Mexico: 57,000 Sinaloans do not have the right to water in their communities, up from 19,000 in January.
The number of people without piped water in Sinaloa has increased by 200 per cent, from 19,000 at the end of 2024 to 57,000 on 28 February.
Figures from the Sinaloa Secretariat of Social Welfare and Sustainable Development (SEBIDES) show that while on 30 December 2024 the number of Sinaloans without access to piped water was 19,273 in 31 municipalities, two months later, on 28 February, it had risen to 57,791 in 130 municipalities in Choix, Concordia, El Fuerte and Mocorito.
The municipality with the largest number of inhabitants is Mocorito, where 20,495 people in 22 municipalities receive piped water, mainly in the capital (5,926) and in the municipalities of Pericos (6,244), San Jorge (1,773) and Higuera de Los Vegas (1,278).
This is followed by El Fuerte, where water is supplied to 18,290 people in 53 municipalities with between 18 and 1,500 inhabitants.
In Choix, 14,363 people are supplied in 47 municipalities, 5,300 of them in the capital.
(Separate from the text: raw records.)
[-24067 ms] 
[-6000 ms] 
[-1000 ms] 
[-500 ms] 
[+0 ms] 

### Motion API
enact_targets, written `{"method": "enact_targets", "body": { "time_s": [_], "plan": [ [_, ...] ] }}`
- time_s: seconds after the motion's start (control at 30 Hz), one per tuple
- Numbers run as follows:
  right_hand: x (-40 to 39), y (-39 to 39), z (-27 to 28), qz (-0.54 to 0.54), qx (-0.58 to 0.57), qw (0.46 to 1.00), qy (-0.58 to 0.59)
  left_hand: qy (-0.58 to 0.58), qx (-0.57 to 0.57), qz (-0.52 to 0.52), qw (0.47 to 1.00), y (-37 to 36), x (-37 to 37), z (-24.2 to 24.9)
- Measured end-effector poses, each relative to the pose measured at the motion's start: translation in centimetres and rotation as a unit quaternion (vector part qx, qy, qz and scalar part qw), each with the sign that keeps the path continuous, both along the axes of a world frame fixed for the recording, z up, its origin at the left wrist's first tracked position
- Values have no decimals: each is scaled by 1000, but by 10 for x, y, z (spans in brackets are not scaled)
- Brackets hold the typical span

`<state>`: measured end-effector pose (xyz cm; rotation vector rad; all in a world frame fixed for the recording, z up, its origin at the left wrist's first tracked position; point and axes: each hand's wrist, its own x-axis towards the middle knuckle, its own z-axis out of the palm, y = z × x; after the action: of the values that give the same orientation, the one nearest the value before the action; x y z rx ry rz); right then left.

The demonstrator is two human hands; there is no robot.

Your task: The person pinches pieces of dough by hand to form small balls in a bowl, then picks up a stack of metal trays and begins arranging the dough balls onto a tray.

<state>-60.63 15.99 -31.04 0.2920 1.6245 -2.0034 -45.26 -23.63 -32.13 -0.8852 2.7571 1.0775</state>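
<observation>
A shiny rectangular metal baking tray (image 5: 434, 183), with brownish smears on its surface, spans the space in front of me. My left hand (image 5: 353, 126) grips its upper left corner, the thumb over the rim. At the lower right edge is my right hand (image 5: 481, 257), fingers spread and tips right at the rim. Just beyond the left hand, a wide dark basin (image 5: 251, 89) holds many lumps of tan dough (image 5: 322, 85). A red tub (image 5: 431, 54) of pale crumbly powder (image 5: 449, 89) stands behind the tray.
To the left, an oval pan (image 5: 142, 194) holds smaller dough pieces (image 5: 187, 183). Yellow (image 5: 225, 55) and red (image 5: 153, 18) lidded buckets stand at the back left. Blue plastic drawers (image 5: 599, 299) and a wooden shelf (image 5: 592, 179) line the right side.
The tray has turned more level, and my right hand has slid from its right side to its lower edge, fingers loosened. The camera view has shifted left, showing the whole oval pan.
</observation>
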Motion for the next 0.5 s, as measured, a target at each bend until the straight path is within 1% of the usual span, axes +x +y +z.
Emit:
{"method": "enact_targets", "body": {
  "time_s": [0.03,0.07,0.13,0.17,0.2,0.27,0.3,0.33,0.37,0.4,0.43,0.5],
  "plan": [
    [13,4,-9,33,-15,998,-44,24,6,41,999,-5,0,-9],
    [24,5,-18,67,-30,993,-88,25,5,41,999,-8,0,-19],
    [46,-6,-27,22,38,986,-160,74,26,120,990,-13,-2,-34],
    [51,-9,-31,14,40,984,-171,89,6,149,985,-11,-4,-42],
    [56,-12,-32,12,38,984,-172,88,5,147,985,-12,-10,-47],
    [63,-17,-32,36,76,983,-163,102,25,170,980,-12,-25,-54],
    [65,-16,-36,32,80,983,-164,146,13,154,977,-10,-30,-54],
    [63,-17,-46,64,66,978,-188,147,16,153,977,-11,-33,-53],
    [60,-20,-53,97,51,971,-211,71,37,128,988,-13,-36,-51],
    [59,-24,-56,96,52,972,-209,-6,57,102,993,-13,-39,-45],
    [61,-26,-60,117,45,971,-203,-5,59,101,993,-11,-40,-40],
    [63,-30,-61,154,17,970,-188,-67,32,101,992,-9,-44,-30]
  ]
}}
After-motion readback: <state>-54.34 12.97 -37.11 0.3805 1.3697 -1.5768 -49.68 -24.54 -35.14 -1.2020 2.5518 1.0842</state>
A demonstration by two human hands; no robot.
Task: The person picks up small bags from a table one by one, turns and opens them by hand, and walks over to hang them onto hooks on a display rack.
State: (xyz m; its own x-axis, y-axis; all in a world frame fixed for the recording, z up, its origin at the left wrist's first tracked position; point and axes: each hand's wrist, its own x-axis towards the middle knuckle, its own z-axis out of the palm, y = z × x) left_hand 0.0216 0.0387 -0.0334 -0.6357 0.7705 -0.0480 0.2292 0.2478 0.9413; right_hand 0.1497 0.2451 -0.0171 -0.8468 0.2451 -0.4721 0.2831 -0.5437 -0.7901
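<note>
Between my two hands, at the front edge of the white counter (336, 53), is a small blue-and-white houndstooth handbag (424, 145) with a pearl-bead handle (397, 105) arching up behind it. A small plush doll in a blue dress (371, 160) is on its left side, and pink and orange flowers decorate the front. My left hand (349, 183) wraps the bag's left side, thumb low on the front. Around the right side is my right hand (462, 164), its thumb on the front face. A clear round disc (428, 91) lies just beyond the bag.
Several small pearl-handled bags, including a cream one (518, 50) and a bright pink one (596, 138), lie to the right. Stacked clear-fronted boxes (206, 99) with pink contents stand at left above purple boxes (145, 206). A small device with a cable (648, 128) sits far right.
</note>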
In Concordia, water is supplied to 4,643 people in 9 municipalities, of which the most populated are Aguacaliente de Gárate and El Huajote, with 1,692 and 1,105 inhabitants respectively.
According to the National Water Commission’s (CONAGUA) Drought Monitor, on 28 February the entire territory of Sinaloa was affected by some degree of drought, mainly in the northern and south-central areas of the state.
Throughout 2024, almost the entire territory of Sinaloa was affected by permanent drought.
And, as SEBIDES figures show, the water crisis in Sinaloa is not only affecting the agro-industrial sector, which has had to limit the area sown for the 2024-2025 autumn-winter cycle due to the low availability of water in the reservoirs.